Work request: Set down, please, exactly the lines below that run from the line with "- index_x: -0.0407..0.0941" to the line with "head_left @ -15", both lines included.

+-------+

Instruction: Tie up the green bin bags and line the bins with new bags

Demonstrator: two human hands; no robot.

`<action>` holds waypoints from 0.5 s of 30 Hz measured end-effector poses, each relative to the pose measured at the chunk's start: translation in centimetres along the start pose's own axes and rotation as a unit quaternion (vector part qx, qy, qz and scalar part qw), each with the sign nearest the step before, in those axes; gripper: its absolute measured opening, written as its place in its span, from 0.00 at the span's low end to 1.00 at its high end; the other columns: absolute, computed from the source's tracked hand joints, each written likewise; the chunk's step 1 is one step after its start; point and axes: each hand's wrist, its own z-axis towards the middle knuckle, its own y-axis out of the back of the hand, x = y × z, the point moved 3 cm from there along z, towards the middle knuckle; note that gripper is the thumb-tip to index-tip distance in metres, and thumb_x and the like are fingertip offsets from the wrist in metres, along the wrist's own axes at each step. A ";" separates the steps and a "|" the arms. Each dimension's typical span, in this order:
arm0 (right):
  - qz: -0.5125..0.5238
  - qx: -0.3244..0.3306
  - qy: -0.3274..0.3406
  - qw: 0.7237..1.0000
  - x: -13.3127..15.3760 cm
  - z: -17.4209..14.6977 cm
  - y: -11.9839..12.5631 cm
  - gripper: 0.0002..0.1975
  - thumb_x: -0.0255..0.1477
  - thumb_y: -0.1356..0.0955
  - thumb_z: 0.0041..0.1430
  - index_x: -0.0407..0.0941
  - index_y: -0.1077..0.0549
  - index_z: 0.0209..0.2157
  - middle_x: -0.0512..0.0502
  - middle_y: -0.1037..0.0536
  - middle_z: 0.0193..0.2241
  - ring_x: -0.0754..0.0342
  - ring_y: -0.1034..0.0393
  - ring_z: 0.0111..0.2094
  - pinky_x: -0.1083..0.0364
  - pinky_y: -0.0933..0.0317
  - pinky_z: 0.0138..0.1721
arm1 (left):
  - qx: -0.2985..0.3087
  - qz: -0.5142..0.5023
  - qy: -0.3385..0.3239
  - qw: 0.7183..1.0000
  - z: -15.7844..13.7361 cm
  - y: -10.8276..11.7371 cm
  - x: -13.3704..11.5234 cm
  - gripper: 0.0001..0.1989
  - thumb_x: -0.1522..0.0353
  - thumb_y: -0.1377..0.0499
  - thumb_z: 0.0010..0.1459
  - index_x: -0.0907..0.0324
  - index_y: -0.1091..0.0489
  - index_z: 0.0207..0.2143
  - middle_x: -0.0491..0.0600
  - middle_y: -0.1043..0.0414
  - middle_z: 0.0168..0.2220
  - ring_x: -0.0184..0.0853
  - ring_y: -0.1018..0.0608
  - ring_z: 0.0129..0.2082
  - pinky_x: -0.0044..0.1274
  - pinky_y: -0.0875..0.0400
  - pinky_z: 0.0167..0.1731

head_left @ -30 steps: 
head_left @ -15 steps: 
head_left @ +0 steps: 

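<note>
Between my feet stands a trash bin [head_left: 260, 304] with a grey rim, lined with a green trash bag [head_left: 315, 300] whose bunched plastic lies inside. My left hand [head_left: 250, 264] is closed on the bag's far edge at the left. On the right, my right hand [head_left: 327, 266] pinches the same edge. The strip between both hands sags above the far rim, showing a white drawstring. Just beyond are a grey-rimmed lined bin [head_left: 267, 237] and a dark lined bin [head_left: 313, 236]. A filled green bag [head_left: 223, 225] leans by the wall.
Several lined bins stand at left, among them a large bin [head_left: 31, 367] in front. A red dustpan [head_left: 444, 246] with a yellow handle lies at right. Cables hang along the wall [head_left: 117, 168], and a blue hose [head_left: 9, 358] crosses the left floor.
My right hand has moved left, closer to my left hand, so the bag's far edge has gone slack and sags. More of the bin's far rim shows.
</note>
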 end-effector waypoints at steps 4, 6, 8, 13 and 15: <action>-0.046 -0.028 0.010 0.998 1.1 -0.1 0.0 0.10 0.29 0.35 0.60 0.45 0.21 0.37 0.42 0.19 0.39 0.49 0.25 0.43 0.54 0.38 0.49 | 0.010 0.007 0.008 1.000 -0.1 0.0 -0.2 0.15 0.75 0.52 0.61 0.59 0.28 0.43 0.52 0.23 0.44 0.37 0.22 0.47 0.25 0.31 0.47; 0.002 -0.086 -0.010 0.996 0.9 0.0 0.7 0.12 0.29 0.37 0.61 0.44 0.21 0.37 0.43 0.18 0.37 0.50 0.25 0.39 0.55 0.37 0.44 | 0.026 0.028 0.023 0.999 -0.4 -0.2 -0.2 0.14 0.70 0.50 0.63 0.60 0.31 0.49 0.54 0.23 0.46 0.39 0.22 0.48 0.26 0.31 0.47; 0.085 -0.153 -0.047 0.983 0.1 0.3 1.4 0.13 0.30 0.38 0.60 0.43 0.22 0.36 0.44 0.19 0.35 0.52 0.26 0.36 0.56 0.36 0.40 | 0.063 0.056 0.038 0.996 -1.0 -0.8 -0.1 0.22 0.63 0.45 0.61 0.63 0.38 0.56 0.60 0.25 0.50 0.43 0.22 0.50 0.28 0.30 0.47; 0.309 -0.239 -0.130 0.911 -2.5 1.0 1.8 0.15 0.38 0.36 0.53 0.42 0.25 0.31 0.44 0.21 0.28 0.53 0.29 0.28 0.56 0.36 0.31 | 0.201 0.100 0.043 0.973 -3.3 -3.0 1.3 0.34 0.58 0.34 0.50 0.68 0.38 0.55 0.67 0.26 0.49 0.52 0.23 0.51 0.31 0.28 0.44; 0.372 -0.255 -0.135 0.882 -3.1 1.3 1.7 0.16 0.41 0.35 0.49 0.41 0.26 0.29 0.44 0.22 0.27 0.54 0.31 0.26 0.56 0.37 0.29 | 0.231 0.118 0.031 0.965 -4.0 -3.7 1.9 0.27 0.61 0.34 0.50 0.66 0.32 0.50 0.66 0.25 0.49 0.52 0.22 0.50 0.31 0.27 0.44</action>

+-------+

Result of this task:
  - index_x: -0.0407..0.0941
  - index_y: -0.1077..0.0549
  - index_z: 0.0209..0.2157
  - middle_x: -0.0512..0.0502
  - middle_y: -0.1037..0.0536
  - middle_z: 0.0193..0.2241
  - ring_x: -0.0754..0.0342
  - ring_y: -0.1034..0.0393
  - ring_z: 0.0111..0.2094
  - pinky_x: -0.1083..0.0364
  - pinky_y: -0.0933..0.0317
  - pinky_z: 0.0138..0.1721
arm1 (left):
  - qx: -0.2985..0.3087
  - qz: -0.5142..0.5023
  - qy: -0.3385..0.3239
  - qw: 0.7183..1.0000
  - z: -15.7844..13.7361 cm
  - y: -10.8276..11.7371 cm
  - x: -13.3704..11.5234 cm
  - gripper: 0.0001..0.1989
  - thumb_x: -0.1522..0.0353
  - thumb_y: -0.1377..0.0499
  - thumb_z: 0.0010..0.1459
  - index_x: -0.0907..0.0324
  - index_y: -0.1091..0.0489
  - index_z: 0.0207..0.2143
  - middle_x: -0.0491..0.0600
  - middle_y: -0.1043..0.0414
  - middle_z: 0.0168..0.2220
  - ring_x: -0.0184..0.0853
  - ring_y: -0.1018..0.0608
  - ring_z: 0.0129..0.2082
  - pinky_x: -0.0044..0.1274
  - pinky_y: -0.0875..0.0400
  - pinky_z: 0.0167..0.1731

head_left @ -30 steps: 
head_left @ -15 steps: 

No more is needed for this answer.